El tono de Clementine hizo que Dunphy se pusiera a la defensiva.

—Podríamos casarnos —dijo.

La muchacha pareció alarmada.

—¿Te estás declarando?

Dunphy no estaba muy seguro.

—No lo sé. Supongo que sí. Bueno, de hecho, no era más que una sugerencia.

—Y lo haces como si me preguntases si me apetece ir a ver Cats.

—No…

—¡Claro que, si nos casamos, seremos los señores Pitt! —Clem se quedó pensando y luego probó a decirlo en voz alta—: ¡Hola! Soy la señora Piiitt!
[2]

—En Brasil no hablan español —le recordó Dunphy.
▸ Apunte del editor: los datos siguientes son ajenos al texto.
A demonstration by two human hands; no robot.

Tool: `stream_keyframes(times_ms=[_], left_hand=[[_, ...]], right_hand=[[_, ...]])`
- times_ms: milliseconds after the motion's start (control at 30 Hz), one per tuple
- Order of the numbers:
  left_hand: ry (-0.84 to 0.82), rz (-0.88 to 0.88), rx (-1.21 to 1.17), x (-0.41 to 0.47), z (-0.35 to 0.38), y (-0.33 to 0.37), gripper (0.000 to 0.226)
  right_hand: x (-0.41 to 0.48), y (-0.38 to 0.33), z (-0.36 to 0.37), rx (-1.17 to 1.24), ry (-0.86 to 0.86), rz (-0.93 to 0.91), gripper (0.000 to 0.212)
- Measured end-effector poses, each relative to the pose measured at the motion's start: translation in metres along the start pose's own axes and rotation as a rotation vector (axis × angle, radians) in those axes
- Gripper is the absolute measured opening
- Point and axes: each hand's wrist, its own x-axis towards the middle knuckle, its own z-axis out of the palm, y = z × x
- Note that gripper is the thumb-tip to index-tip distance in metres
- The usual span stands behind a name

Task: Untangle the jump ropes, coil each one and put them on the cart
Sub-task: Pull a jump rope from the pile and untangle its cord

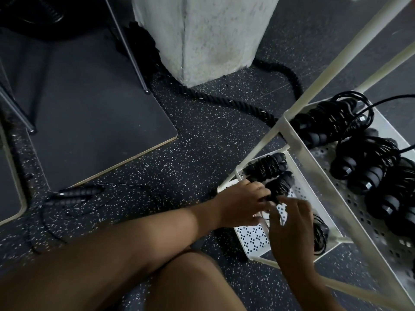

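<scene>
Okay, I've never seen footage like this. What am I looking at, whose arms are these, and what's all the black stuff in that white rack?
There is no machine here. This is one picture from a camera worn on a person's head, looking down at their own bare arms. They are low beside a white cart. The black bundles on its upper shelf are jump ropes that are already coiled. The left hand grips another coiled jump rope over the lower shelf. The right hand is next to it, but blur hides whether it holds anything. One loose jump rope lies on the speckled floor. A thick rope curves around a concrete pillar.
</scene>
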Motion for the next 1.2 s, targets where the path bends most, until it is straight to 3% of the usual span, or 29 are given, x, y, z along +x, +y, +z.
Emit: stream_keyframes(times_ms=[100, 233, 433, 567, 633, 767, 867, 967, 1200], left_hand=[[0.114, -0.071, -0.141, -0.022, -0.004, 0.0, 0.048], [0.17, -0.246, -0.25, -0.072, -0.009, -0.006, 0.051], [0.156, -0.653, -0.351, -0.194, 0.012, -0.062, 0.028], [0.118, -0.878, -0.226, -0.29, 0.039, -0.111, 0.027], [0.012, -1.046, -0.267, -0.35, 0.051, -0.137, 0.04], [-0.152, -1.326, -0.276, -0.445, 0.079, -0.186, 0.045], [-0.169, -1.377, -0.22, -0.494, 0.095, -0.214, 0.054], [-0.174, -1.392, -0.112, -0.523, 0.109, -0.238, 0.046], [-0.265, -1.12, 0.14, -0.559, 0.137, -0.243, 0.047]], right_hand=[[0.014, -0.037, 0.002, 0.107, -0.013, -0.05, 0.022], [0.034, -0.105, 0.03, 0.177, -0.076, -0.273, 0.021], [0.056, -0.222, 0.14, -0.05, -0.604, -0.476, 0.021], [0.05, -0.278, 0.223, -0.157, -0.84, -0.57, 0.015], [0.035, -0.306, 0.281, -0.198, -0.921, -0.647, 0.014], [0.001, -0.341, 0.374, -0.261, -1.053, -0.727, 0.019], [-0.02, -0.353, 0.433, -0.277, -1.087, -0.779, 0.023], [-0.032, -0.364, 0.481, -0.322, -1.047, -0.843, 0.038], [-0.048, -0.359, 0.549, -0.451, -0.935, -0.87, 0.064]])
—Ya lo sé, pero como yo no hablo portugués, tendré que conformarme con el español. —De repente Clem sonrió con picardía y bajó la voz hasta adquirir un timbre sedoso, de alcoba—. Hola… me llamo Veroushka Pitt y lo pago todo en efectivo. —Miró a Dunphy directamente a los ojos y bajó aún más el tono de voz—. Soy Veroushka Bell-Pitt y me escondo en Florianópolis…

Arrugó la nariz.

—Así que la respuesta es no —dijo Dunphy.
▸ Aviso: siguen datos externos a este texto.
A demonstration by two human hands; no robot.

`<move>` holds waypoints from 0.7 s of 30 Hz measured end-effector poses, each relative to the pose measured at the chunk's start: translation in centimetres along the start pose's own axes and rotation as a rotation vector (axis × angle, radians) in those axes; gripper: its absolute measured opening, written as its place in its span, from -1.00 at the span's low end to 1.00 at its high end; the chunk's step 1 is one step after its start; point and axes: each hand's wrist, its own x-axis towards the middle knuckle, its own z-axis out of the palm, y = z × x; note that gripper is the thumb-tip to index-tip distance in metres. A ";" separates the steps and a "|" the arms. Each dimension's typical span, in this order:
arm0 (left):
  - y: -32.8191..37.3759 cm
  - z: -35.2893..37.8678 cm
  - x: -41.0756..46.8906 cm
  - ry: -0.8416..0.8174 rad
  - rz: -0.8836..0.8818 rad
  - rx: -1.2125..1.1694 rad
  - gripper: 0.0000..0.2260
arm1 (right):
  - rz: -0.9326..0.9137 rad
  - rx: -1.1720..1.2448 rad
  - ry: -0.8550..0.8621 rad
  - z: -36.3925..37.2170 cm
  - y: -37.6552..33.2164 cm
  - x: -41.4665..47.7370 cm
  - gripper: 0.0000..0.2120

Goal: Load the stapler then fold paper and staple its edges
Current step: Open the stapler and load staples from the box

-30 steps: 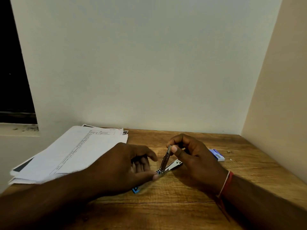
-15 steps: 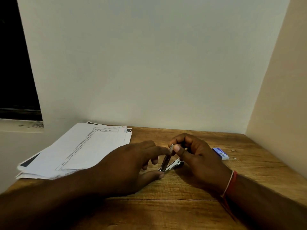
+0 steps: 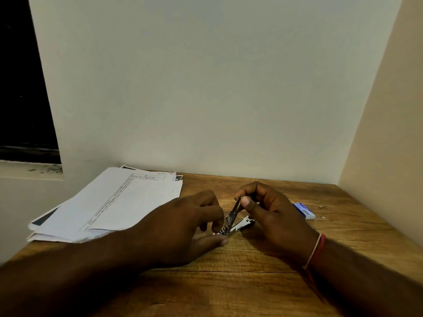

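Note:
A small metal stapler (image 3: 237,219) stands swung open on the wooden table (image 3: 251,282), its upper arm tilted up and its base lying flat. My right hand (image 3: 272,216) pinches the tip of the raised arm between thumb and forefinger. My left hand (image 3: 190,227) grips the stapler's hinge end low on the table with thumb and fingertips. A stack of printed paper sheets (image 3: 114,202) lies at the left. A small blue and white staple box (image 3: 304,210) lies to the right of my right hand. Whether staples are in the stapler cannot be seen.
A white wall rises behind the table and a beige wall closes the right side. A dark window opening (image 3: 23,88) with a ledge sits at the far left. Tiny white scraps (image 3: 321,207) lie by the staple box.
My left fingers, stretched toward the raised arm's tip half a second ago, have curled back down to the hinge end. My right hand keeps its pinch on the tip.

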 end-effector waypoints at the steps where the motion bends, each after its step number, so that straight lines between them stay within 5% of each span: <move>1: -0.1 0.1 0.0 0.010 0.008 -0.012 -0.74 | 0.001 -0.001 0.001 0.0 0.0 0.0 -0.85; 8: -0.1 0.0 -0.2 0.076 -0.004 -0.015 -0.43 | 0.022 0.004 0.000 0.1 0.0 -0.1 -0.86; 21: 0.0 -0.2 0.1 0.074 -0.105 -0.096 -0.64 | 0.075 -0.117 -0.017 0.2 -1.0 -0.5 -0.89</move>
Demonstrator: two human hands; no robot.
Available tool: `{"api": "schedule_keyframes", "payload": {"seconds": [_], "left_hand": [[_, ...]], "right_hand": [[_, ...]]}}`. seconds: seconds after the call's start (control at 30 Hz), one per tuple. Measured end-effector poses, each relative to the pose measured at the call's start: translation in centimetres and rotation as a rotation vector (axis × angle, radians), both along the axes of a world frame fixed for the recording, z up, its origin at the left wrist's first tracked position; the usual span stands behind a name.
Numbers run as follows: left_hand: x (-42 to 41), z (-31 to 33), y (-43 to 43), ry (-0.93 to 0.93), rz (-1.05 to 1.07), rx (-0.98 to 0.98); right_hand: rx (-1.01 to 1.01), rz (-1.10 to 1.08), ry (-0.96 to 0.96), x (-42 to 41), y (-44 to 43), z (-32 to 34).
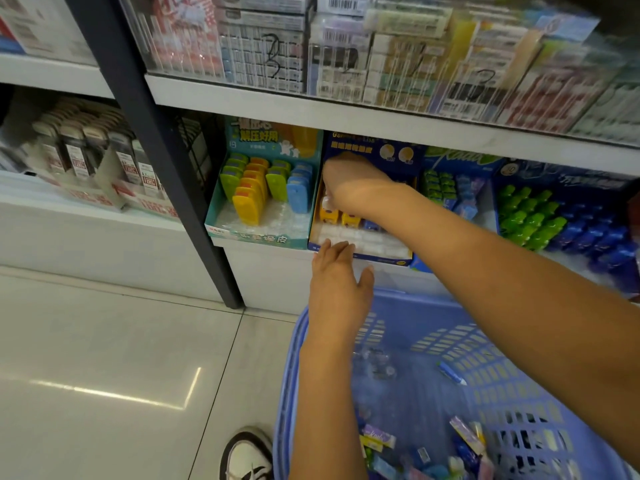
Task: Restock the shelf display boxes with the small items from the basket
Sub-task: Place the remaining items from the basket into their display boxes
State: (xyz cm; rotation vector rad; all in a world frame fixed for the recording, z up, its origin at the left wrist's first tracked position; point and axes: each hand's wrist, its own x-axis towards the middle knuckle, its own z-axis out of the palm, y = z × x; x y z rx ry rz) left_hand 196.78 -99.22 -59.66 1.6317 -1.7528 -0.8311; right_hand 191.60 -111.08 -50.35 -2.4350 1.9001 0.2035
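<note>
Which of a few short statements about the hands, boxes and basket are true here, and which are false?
1. The right hand reaches into the dark blue box, fingers curled, apparently pinching a small item. True.
2. The left hand is down in the basket. False: it is at the dark blue box's front edge, fingers straight.
3. The basket holds small packets. True.
4. The teal box is packed full. False: its front rows are bare.
</note>
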Motion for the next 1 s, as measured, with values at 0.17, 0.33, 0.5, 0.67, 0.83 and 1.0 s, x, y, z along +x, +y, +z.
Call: {"api": "schedule_keyframes", "payload": {"seconds": [0.17,0.33,0.5,0.67,0.83,1.0], "left_hand": [[0.2,1.0,0.9,0.19,0.135,-0.055],[0.0,0.8,1.3,0.157,0.115,-0.059],[-3.5,-3.8,2.4,-0.141,-0.232,0.31],[-7.2,-10.9,7.1,-0.511,-0.655,0.6],[-7.3,-16.2,10.6,-0.698,-0.691,0.778],[-6.9,-18.9,11.2,-0.842,-0.717,0.623]], "right_hand": [[0.008,-0.018,-0.197,-2.1,1.6,0.0],[-0.073,-0.077,-0.56,-9.1,10.7,-2.0],[0.506,-0.25,-0.274,-15.8,17.6,-12.2],[0.858,-0.484,-0.123,-21.2,22.4,-21.7],[0.898,-0.465,-0.023,-22.7,23.8,-26.2],[1.034,-0.442,0.069,-22.2,23.3,-28.6]]}}
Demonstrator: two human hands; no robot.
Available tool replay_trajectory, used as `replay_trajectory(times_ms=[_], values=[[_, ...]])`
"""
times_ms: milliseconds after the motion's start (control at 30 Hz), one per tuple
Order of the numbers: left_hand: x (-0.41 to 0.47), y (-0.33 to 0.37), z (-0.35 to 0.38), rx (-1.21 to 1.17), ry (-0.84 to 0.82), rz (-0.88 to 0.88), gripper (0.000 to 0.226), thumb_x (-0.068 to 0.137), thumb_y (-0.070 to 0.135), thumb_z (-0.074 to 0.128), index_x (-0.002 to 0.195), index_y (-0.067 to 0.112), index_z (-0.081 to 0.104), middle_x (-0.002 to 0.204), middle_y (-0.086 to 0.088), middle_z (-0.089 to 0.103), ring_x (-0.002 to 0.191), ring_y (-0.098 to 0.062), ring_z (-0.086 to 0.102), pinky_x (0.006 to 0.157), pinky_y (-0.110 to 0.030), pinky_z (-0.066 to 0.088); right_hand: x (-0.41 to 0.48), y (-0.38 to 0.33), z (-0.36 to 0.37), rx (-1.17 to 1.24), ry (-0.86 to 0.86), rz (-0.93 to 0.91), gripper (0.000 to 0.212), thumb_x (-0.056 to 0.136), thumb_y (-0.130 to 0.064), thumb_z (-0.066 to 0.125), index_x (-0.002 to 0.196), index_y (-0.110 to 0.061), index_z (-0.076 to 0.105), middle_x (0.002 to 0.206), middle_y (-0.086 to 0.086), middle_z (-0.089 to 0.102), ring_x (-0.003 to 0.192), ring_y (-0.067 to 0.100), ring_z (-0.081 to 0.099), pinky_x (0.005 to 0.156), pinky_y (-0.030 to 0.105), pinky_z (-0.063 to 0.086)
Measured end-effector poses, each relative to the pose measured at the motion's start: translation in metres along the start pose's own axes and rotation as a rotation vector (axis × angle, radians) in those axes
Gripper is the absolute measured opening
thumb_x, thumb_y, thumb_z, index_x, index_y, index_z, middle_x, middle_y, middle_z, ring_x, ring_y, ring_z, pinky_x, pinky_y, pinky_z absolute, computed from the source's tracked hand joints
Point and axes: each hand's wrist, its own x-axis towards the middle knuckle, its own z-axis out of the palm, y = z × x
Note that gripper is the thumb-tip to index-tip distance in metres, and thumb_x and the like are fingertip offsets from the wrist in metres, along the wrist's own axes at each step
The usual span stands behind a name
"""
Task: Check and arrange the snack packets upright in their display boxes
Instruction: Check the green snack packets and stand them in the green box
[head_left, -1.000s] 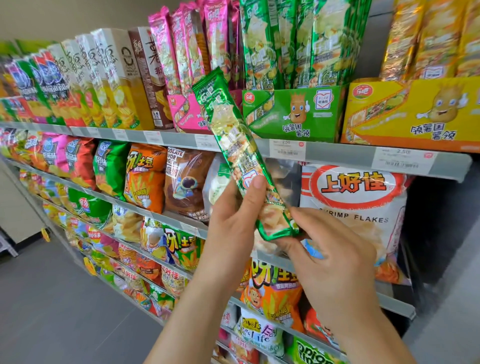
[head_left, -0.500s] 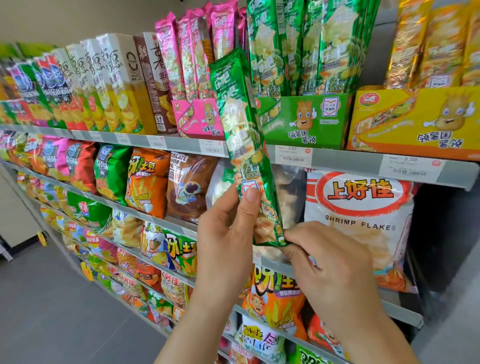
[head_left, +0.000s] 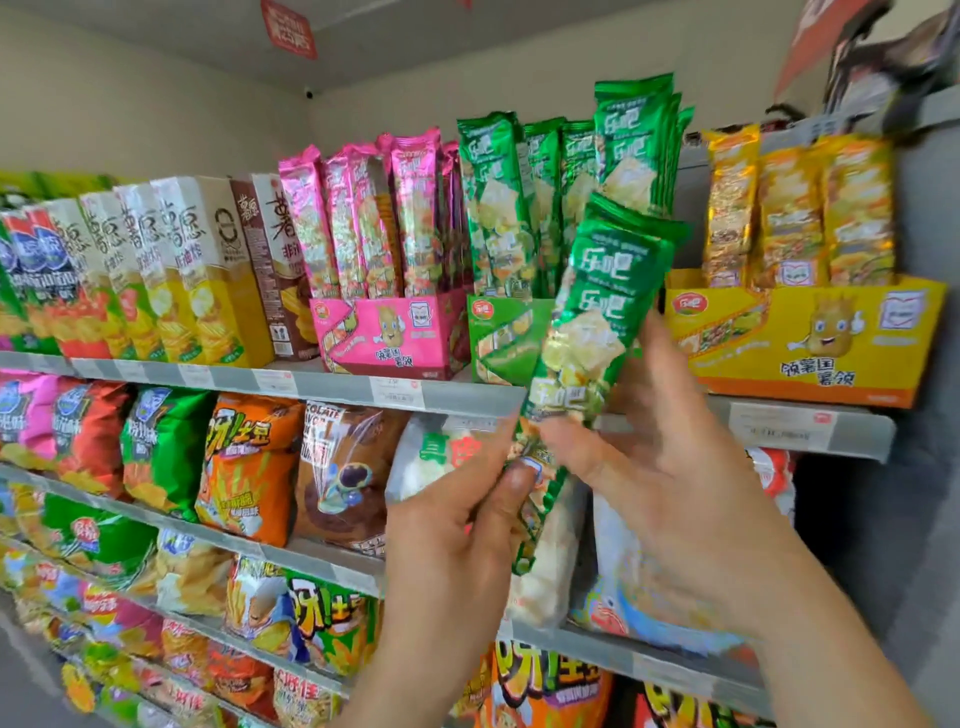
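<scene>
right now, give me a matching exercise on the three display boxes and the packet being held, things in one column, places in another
1 pink display box
2 green display box
3 yellow display box
4 green packet

A farthest right box
B pinched by the left hand
C between the other two boxes
D beside the tall cartons

Pairs: 1-D, 2-C, 3-A, 4-B
</scene>
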Motion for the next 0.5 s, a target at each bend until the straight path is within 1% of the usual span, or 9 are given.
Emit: replay_trajectory(times_ms=[67,100,133,167,233,300,367,433,500], values=[[0.006,0.002,0.003,0.053,-0.014,0.034,0.037,0.084,0.043,0.060,0.096,0.078,0.053,0.076,0.027,0.070,0.062,-0.002,0.064,0.064,-0.034,0.059,0.023,-0.011,-0.004,-0.009,0.087,-0.042,0.094,0.076,-0.043,0.073,0.150,-0.040,0.016,0.141,-0.008,0.053,0.126,0.015,0.054,0.102,0.049,0.045],[0.010,0.003,0.003,0.052,-0.013,0.047,0.033,0.084,0.047,0.061,0.097,0.077,0.054,0.080,0.027,0.070,0.067,-0.004,0.068,0.068,-0.039,0.060,0.032,-0.016,-0.006,-0.037,0.111,-0.068,0.099,0.074,-0.040,0.075,0.150,-0.044,0.012,0.145,-0.007,0.049,0.129,0.016,0.052,0.103,0.052,0.043],[0.016,0.004,0.003,0.066,-0.005,0.086,0.029,0.083,0.051,0.062,0.101,0.073,0.057,0.085,0.026,0.071,0.072,-0.006,0.070,0.070,-0.041,0.060,0.039,-0.021,-0.008,-0.070,0.119,-0.099,0.100,0.073,-0.038,0.075,0.148,-0.050,0.011,0.146,-0.008,0.047,0.129,0.018,0.052,0.103,0.054,0.043],[0.023,0.005,0.002,0.104,0.008,0.154,0.028,0.082,0.053,0.061,0.107,0.064,0.060,0.090,0.024,0.071,0.075,-0.006,0.070,0.071,-0.038,0.059,0.044,-0.026,-0.010,-0.101,0.122,-0.125,0.098,0.073,-0.036,0.076,0.145,-0.055,0.013,0.146,-0.009,0.047,0.129,0.019,0.052,0.102,0.056,0.043],[0.036,0.007,-0.001,0.187,0.039,0.286,0.033,0.081,0.051,0.062,0.114,0.044,0.062,0.095,0.024,0.069,0.078,0.004,0.065,0.071,-0.025,0.055,0.054,-0.034,-0.014,-0.135,0.141,-0.162,0.085,0.074,-0.035,0.076,0.139,-0.054,0.025,0.136,-0.008,0.055,0.118,0.021,0.060,0.094,0.057,0.049],[0.046,0.009,-0.001,0.181,0.069,0.309,0.035,0.077,0.051,0.066,0.109,0.037,0.062,0.089,0.025,0.067,0.069,0.009,0.062,0.063,-0.015,0.050,0.065,-0.041,-0.018,-0.151,0.170,-0.178,0.070,0.074,-0.033,0.077,0.129,-0.047,0.037,0.116,-0.004,0.065,0.099,0.020,0.068,0.084,0.052,0.056],[0.058,0.012,0.000,0.193,0.047,0.302,0.033,0.071,0.054,0.071,0.096,0.035,0.063,0.076,0.025,0.066,0.057,0.009,0.058,0.054,-0.008,0.044,0.077,-0.047,-0.022,-0.182,0.190,-0.182,0.055,0.073,-0.032,0.077,0.116,-0.046,0.045,0.102,-0.002,0.069,0.085,0.020,0.070,0.077,0.046,0.058],[0.073,0.015,-0.001,0.194,-0.053,0.282,0.028,0.070,0.052,0.072,0.080,0.028,0.062,0.063,0.018,0.063,0.048,0.004,0.053,0.048,-0.012,0.041,0.090,-0.053,-0.025,-0.223,0.202,-0.190,0.046,0.072,-0.031,0.078,0.107,-0.045,0.051,0.095,-0.005,0.072,0.082,0.017,0.070,0.075,0.037,0.058],[0.092,0.022,-0.006,0.192,-0.179,0.287,0.033,0.072,0.057,0.068,0.070,0.025,0.061,0.062,0.013,0.062,0.049,0.000,0.051,0.049,-0.017,0.041,0.104,-0.058,-0.029,-0.246,0.214,-0.208,0.041,0.070,-0.028,0.080,0.102,-0.037,0.056,0.089,-0.007,0.075,0.076,0.009,0.070,0.071,0.025,0.055]])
—No, lo que digo es que tú y yo tenemos un problema, ¿o es que no ves que todo el mundo trata de matarte? Me parece que deberíamos resolver eso antes de salir a comprar los anillos de boda.

—¿Y si no hay solución posible? —preguntó Dunphy—. A veces lo único que se puede hacer es huir, y parece ser que ésta es una de esas ocasiones. Fíjate en las personas a las que nos enfrentamos. Esos tipos llevan trabajando en lo suyo desde hace mil años. Son los amos de la CÍA. Y, por lo que parece, por muchas cosas que averigüemos, no hay nada que podamos hacer contra ellos. No podemos acudir a la policía…

—¿Por qué no?

—Pues porque la policía pone multas, busca ladrones de coches, y a veces incluso resuelve asesinatos. Pero nunca, jamás, asignan efectivos a temas relacionados con el inconsciente colectivo.
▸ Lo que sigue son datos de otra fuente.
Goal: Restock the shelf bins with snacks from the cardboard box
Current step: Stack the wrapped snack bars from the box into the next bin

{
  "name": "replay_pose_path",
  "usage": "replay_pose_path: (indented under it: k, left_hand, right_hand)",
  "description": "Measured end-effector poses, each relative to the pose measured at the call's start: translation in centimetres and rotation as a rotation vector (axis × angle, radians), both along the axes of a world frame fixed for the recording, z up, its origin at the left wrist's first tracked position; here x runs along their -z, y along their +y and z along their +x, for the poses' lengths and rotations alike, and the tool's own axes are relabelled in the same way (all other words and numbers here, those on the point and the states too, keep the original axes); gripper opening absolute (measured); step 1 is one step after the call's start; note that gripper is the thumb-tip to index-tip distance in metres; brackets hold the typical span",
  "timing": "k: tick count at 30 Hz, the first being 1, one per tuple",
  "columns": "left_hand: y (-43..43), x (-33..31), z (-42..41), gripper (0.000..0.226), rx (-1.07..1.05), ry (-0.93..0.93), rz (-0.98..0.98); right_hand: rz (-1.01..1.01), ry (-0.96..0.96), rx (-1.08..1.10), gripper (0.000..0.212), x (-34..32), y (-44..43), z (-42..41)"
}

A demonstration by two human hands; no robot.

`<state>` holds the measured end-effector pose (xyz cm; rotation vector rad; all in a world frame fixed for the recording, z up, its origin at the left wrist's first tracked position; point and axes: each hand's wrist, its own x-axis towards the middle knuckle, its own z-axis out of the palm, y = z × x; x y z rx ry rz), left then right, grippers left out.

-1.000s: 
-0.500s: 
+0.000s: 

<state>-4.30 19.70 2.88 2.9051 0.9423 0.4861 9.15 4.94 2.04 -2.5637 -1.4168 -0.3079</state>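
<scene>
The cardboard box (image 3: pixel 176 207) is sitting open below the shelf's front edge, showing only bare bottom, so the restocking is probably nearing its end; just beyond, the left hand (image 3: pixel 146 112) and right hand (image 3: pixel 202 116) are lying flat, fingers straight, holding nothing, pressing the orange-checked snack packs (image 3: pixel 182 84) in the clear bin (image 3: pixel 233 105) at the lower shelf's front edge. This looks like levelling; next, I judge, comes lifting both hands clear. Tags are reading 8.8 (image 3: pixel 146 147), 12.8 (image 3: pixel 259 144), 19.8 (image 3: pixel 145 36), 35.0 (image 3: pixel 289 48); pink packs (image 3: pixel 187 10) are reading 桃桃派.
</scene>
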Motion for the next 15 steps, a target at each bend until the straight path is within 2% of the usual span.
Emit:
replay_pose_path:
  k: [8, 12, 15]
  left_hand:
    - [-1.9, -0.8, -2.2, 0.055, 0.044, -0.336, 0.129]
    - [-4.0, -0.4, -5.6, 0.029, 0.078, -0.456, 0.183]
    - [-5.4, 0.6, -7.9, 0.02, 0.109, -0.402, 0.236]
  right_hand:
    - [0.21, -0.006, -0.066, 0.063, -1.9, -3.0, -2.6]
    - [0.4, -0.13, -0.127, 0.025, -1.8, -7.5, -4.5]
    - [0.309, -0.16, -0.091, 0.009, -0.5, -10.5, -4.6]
Clem puso los ojos en blanco.

—Podríamos recurrir a la prensa.

—No —Dunphy negó con la cabeza.

—¿Por qué no?

—Ya te lo dije en el avión de camino a Tenerife. No nos conviene que este asunto salga publicado. Aquí no hay un malo… no hay un asesino en serie. Nos enfrentamos a una iglesia secreta, y cuantas más cosas averigüemos sobre esa iglesia, más difícil se me hace imaginar una salida. Así que, dime, ¿en dónde nos deja eso?

—En París —contestó Clem, y dio unas palmaditas sobre la cama—. Ven con tu madre.

Dunphy frunció el ceño.

—Se dice «mamá» —la corrigió.

—¿Qué?

—Se dice «Ven con mamá» —explicó él—. No «Ven con tu madre». Sólo a un inglés se le ocurriría decir «Ven con tu madre».